MHC:peptide binding plays a central role in activating the immune surveillance. Computational approaches to determine T-cell epitopes restricted to any given major histocompatibility complex (MHC) molecule are of special practical value in the development of for instance vaccines with broad population coverage against emerging pathogens. Methods have recently been published that are able to predict peptide binding to any human MHC class I molecule. In contrast to conventional allele-specific methods, these methods do allow for extrapolation to uncharacterized MHC molecules. These pan-specific human lymphocyte antigen (HLA) predictors have not previously been compared using independent evaluation sets.

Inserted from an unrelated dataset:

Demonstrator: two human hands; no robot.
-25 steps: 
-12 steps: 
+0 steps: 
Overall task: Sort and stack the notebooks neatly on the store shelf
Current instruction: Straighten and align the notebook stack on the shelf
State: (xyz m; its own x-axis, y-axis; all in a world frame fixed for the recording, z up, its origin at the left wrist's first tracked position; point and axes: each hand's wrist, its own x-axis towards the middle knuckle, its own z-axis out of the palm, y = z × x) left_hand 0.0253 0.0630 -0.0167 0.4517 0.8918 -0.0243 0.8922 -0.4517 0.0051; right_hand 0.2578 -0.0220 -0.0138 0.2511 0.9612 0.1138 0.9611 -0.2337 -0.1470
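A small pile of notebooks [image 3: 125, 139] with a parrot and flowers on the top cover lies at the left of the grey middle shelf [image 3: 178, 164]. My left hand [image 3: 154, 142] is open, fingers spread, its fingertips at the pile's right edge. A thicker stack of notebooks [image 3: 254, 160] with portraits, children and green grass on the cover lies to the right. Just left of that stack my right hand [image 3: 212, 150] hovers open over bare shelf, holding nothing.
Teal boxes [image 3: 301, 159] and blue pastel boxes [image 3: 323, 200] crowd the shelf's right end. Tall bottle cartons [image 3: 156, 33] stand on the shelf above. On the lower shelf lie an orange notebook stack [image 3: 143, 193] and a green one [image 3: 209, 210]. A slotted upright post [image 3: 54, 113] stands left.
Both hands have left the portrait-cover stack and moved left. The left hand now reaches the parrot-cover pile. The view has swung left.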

A diverse set of quantitative peptide binding affinity measurements was collected from Immune Epitope database (IEDB), together with a large set of HLA class I ligands from the SYFPEITHI database. Based on these datasets, three different pan-specific HLA web-accessible predictors NetMHCpan, adaptive double threading (ADT) and kernel-based inter-allele peptide binding prediction system (KISS) were evaluated. The performance of the pan-specific predictors was also compared with a well performing allele-specific MHC class I predictor, NetMHC, as well as a consensus approach integrating the predictions from the NetMHC and NetMHCpan methods.

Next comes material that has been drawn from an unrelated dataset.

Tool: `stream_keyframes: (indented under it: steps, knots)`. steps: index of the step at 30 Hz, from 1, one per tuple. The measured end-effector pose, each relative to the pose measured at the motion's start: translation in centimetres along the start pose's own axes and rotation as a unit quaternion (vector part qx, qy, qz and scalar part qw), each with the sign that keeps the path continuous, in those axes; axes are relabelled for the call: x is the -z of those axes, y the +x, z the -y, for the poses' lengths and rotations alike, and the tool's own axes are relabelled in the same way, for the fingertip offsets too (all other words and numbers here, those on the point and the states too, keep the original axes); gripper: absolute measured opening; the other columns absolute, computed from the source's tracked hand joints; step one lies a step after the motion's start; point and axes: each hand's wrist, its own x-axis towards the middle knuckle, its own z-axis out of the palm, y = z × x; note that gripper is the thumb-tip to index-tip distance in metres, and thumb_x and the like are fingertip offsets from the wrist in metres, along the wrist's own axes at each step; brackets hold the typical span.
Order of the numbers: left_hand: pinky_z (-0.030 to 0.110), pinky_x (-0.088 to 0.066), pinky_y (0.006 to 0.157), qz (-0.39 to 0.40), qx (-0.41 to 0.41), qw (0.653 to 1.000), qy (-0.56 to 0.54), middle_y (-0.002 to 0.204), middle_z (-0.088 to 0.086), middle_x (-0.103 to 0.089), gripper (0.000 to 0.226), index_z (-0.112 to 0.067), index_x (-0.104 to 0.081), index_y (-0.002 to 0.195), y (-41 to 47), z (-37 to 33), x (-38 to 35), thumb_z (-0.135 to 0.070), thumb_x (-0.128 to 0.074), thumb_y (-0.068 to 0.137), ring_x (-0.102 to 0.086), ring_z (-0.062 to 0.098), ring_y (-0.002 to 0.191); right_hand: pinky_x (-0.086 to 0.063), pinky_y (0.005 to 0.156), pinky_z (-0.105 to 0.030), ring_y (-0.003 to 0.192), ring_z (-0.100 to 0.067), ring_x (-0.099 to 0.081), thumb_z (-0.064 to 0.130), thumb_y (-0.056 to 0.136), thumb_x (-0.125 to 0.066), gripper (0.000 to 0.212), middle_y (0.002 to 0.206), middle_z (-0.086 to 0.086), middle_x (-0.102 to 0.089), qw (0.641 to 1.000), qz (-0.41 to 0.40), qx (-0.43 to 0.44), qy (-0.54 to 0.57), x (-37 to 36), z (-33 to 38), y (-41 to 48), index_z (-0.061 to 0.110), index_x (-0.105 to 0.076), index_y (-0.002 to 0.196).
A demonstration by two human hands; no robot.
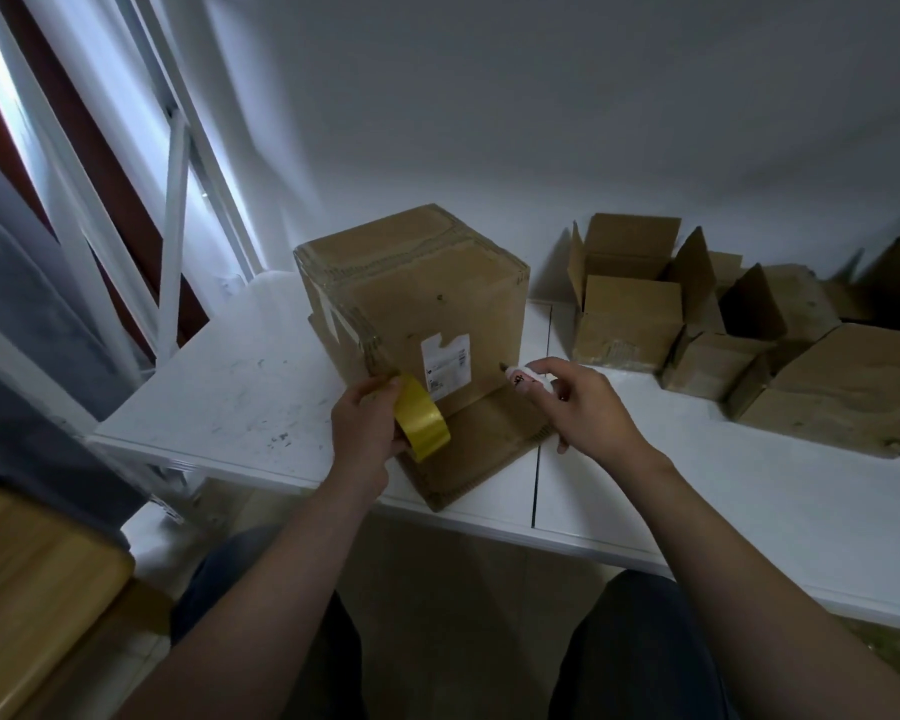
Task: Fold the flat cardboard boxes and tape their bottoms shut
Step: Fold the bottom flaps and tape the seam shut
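White wall (pixel 541 122) fills the background, with a window frame (pixel 172 210) at your left, and a white table (pixel 230 387) runs across in front of you.

From the head camera, the cardboard box (pixel 437 304) stands on the table near its front edge, a little left of centre. Its upper face is closed and crossed by strips of clear tape. A white label (pixel 445 366) sits low on the face turned toward you, and one flap (pixel 479 449) lies flat on the table at its foot, reaching the table's edge.

Your left hand (pixel 365 423) grips a yellow tape roll (pixel 422 418) at the box's lower left corner, fingers curled over the roll. Your right hand (pixel 588 402) is apart from it, to the right over the flap, pinching a small white tool (pixel 526 379) whose tip points at the box's front face. What the tool is, you cannot tell from here.

Further right, an open box (pixel 630 304) stands with its flaps up, and a cluster of other cardboard boxes (pixel 853 387) lies beside it.
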Motion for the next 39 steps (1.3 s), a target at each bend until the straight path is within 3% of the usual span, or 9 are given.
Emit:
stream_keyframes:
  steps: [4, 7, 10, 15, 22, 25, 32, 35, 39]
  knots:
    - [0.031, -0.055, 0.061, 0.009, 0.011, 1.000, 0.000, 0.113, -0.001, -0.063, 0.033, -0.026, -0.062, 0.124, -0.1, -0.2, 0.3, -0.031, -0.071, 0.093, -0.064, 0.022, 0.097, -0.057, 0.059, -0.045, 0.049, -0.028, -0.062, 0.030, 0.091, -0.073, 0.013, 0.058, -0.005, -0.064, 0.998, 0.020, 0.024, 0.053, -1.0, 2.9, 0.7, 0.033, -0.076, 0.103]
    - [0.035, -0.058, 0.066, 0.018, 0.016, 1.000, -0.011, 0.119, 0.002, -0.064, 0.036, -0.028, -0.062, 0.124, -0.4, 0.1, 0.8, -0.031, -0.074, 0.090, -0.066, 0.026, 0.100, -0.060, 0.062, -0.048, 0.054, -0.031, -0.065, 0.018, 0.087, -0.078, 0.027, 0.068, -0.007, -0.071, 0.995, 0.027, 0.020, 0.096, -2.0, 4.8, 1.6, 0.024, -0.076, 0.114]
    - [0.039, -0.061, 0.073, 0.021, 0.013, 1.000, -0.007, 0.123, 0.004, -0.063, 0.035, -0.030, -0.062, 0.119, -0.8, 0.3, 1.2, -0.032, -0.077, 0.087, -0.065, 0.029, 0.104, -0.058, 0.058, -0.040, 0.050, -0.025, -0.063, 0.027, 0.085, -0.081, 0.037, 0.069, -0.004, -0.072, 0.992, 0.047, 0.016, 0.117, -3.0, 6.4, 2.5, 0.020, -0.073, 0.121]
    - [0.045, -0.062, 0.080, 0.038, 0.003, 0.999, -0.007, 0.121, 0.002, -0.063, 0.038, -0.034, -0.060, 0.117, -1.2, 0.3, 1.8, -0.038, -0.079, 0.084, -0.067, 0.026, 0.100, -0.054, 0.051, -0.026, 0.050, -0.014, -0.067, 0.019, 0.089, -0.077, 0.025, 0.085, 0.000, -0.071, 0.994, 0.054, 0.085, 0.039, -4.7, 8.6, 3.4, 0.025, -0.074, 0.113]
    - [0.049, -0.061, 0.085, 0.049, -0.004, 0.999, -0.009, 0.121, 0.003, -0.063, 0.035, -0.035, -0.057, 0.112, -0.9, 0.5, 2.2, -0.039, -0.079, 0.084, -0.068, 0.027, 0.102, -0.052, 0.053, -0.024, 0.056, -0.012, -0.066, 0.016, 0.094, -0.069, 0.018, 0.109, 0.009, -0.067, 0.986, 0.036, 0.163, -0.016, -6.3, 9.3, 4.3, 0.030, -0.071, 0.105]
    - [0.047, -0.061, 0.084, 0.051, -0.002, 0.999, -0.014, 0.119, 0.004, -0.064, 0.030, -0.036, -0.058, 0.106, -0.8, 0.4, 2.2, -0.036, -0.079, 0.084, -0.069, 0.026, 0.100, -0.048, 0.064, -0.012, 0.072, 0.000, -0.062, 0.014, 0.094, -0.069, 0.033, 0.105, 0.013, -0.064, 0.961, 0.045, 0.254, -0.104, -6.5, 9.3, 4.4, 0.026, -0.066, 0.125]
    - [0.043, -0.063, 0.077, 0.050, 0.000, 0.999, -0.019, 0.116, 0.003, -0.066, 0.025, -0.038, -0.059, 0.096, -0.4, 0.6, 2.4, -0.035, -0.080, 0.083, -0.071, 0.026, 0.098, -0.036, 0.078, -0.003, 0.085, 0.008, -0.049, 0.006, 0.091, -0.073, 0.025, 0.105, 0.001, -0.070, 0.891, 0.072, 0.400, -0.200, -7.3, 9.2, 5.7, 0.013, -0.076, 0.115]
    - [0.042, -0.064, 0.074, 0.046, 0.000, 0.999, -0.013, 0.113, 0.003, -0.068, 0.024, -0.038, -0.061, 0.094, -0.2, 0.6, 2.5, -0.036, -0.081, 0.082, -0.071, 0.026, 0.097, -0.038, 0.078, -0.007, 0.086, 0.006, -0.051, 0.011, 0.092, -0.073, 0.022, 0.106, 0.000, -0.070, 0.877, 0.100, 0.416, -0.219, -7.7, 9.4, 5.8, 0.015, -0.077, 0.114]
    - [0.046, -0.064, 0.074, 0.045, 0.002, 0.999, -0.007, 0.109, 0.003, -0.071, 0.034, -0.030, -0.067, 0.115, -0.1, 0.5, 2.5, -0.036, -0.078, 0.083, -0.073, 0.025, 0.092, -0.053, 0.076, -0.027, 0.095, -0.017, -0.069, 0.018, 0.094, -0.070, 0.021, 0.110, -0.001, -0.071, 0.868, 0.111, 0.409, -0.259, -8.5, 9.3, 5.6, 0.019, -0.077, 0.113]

The benchmark demonstrated that pan-specific methods do provide accurate predictions also for previously uncharacterized MHC molecules. The NetMHCpan method trained to predict actual binding affinities was consistently top ranking both on quantitative (affinity) and binary (ligand) data. However, the KISS method trained to predict binary data was one of the best performing methods when benchmarked on binary data. Finally, a consensus method integrating predictions from the two best performing methods was shown to improve the prediction accuracy.

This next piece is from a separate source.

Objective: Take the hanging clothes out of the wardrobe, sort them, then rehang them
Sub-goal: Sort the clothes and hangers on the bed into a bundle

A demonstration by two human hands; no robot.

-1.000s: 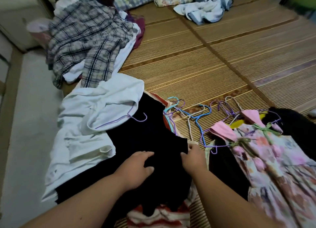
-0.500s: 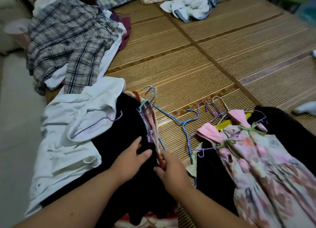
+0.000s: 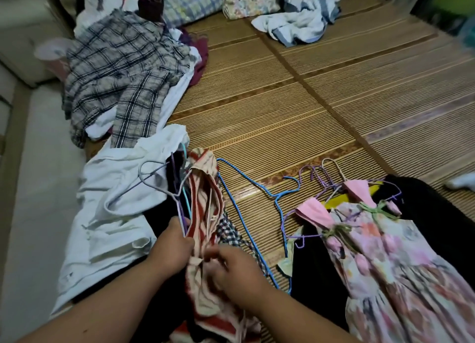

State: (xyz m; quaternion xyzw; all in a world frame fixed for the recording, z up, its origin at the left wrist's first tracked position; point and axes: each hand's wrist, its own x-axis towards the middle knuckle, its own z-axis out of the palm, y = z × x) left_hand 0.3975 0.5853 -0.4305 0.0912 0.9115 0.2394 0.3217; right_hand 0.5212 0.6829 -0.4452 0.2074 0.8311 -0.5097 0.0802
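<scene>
Clothes on wire hangers lie on a bamboo mat (image 3: 282, 116). My left hand (image 3: 172, 247) grips a bunch of purple and teal hangers (image 3: 181, 206) beside a red-and-cream striped garment (image 3: 203, 209). My right hand (image 3: 236, 273) pinches that striped garment's fabric lower down. A black garment (image 3: 156, 221) lies folded back under them, next to a white shirt (image 3: 110, 214) on a lilac hanger. A blue hanger (image 3: 246, 198) lies loose on the mat. To the right is a pink floral dress (image 3: 385, 252) over dark clothes.
A plaid shirt pile (image 3: 120, 80) lies at the back left. A light blue crumpled garment (image 3: 300, 26) and a checked pillow (image 3: 190, 3) are at the far end. A white ledge (image 3: 25, 188) runs along the left. A white sock (image 3: 462, 182) sits at the right edge.
The black garment has been folded back to the left, uncovering the striped garment. My left hand took hold of the hangers, and my right hand moved onto the striped fabric.
</scene>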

MHC:肽结合在激活免疫监视中起核心作用。确定限于任何给定主要组织相容性复合体(MHC)分子的T细胞表位的计算方法在开发例如针对新兴病原体具有广泛人群覆盖率的疫苗方面具有特殊的实用价值。最近已发表能够预测肽与任何人类MHC I类分子结合的方法。与传统的等位基因特异性方法不同,这些方法确实允许外推到未表征的MHC分子。这些泛特异性人类淋巴细胞抗原(HLA)预测器以前尚未使用独立评估集进行比较。
从免疫表位数据库(IEDB)收集了一组多样的定量肽结合亲和力测量值,以及来自SYFPEITHI数据库的一大组HLA I类配体。基于这些数据集,评估了三种不同的可通过网络访问的泛特异性HLA预测器NetMHCpan、自适应双线程(ADT)和基于核的等位基因间肽结合预测系统(KISS)。泛特异性预测器的性能还与性能良好的等位基因特异性MHC I类预测器NetMHC以及整合NetMHC和NetMHCpan方法预测的共识方法进行了比较。
基准测试表明,泛特异性方法确实也能为以前未表征的MHC分子提供准确的预测。训练用于预测实际结合亲和力的NetMHCpan方法在定量(亲和力)和二元(配体)数据上始终排名第一。然而,训练用于预测二元数据的KISS方法在二元数据基准测试中是性能最佳的方法之一。最后,整合两种性能最佳方法预测的共识方法显示提高了预测准确性。